Why borrowers with two-year deals ending should remortgage now

If you need motivation to remortgage at the end of your current deal, look no further than the latest figures released by financial experts at Moneyfacts.

Its data has revealed borrowers who are coming to the end of the average two-year fixed-rate mortgage could see an increase of £279 a month – or £3,352 a year – if they do not remortgage to another deal.

It has based its research on a borrower who took out their fixed-rate mortgage two years ago at the average rate of 2.31%. At that time, mortgage rates had plummeted as lenders tried to outdo each other in a competitive market.
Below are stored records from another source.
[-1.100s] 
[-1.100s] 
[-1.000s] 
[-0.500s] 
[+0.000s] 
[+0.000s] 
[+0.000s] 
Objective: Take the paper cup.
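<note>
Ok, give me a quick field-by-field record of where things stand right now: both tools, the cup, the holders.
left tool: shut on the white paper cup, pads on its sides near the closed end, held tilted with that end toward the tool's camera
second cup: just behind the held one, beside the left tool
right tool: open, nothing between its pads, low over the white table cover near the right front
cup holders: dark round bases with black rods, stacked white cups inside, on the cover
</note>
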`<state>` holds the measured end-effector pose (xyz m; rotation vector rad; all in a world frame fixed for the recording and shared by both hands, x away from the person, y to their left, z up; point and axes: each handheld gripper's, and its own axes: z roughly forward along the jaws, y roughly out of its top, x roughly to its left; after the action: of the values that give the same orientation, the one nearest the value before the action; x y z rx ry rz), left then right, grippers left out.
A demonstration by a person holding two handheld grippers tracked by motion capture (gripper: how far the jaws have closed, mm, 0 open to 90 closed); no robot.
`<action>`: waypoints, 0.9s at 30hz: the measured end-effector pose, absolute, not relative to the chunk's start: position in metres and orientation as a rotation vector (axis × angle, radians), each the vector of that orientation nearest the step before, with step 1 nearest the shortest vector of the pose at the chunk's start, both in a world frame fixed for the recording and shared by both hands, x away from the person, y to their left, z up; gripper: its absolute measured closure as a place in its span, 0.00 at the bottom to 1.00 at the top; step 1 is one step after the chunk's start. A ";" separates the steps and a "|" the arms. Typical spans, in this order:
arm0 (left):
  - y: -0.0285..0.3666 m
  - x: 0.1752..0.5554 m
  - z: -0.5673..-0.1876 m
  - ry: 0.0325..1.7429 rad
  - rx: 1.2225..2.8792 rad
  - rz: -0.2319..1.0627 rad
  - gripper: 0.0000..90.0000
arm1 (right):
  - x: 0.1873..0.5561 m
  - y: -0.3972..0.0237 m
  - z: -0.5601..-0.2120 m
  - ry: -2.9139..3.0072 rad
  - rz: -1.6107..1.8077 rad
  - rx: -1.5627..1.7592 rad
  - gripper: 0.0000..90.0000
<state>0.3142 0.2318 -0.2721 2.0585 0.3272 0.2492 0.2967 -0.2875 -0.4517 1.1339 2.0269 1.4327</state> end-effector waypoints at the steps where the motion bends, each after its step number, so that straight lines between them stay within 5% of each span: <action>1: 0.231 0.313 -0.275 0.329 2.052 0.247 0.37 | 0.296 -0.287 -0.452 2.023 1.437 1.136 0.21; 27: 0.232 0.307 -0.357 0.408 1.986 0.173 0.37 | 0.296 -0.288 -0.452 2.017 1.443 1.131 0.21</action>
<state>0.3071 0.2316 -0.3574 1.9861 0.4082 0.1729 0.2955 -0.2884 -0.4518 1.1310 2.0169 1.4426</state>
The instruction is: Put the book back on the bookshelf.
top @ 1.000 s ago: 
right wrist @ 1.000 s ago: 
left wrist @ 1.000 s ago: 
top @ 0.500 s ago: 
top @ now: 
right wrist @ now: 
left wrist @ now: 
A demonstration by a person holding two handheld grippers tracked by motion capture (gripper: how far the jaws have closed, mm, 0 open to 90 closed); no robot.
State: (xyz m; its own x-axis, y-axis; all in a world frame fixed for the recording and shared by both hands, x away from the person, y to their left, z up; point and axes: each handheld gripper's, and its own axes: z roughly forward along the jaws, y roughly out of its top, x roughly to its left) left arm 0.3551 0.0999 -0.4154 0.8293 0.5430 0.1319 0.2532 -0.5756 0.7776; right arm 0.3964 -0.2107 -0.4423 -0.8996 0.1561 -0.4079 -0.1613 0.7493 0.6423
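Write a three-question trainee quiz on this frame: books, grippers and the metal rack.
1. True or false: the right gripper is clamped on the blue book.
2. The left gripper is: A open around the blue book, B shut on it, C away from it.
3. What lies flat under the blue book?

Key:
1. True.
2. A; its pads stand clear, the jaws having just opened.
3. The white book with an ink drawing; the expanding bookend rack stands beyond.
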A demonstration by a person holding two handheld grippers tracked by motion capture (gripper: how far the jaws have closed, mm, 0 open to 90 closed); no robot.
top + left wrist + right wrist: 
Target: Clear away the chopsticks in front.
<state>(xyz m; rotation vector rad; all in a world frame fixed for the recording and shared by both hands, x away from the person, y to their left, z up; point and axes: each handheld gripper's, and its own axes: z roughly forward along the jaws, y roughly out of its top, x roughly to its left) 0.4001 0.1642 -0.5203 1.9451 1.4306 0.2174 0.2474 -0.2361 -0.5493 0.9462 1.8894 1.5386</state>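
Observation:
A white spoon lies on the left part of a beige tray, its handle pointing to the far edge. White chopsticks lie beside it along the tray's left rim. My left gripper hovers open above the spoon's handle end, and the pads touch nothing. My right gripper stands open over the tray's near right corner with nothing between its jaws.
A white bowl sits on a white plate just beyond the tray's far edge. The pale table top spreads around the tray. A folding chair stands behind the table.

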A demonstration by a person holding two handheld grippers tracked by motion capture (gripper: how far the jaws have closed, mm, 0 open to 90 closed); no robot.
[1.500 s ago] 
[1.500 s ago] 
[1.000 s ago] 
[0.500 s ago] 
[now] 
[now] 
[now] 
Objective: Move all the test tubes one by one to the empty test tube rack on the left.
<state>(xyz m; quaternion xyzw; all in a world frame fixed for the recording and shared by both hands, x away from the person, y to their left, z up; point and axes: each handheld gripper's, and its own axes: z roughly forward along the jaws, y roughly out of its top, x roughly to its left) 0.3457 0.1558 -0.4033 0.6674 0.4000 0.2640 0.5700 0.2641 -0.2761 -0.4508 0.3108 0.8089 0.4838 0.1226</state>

Now those two years are up, and if those borrowers do not remortgage they would automatically revert to their mortgage lenders’ standard variable rate (SVR). According to Moneyfacts, these rates are currently averaging at 4.9%, which would mean borrowers benefiting from January 2017’s rock-bottom two-year deals would be paying more than double their current rate by sticking with the SVR.

It pays to shop around

According to Darren Cook, a finance expert at Moneyfacts, the motivation for existing borrowers to remortgage from their lender’s SVR is the highest it’s been for more than 10 years.

And he explained that even though two-year fixed rates were currently increasing, they were still substantially cheaper than SVRs. Indeed, a customer remortgaging to the average two-year fixed-rate currently of 2.53% would still pay £257 a month less than on an SVR. Over a year this is a saving of £3,087.

Cook added: “Faced with such a big jump in monthly repayments, it clearly pays for borrowers to shop around and remortgage once their initial rate has come to an end. However, remortgage customers must consider all aspects of the mortgage to ensure they are getting the best deal for them.”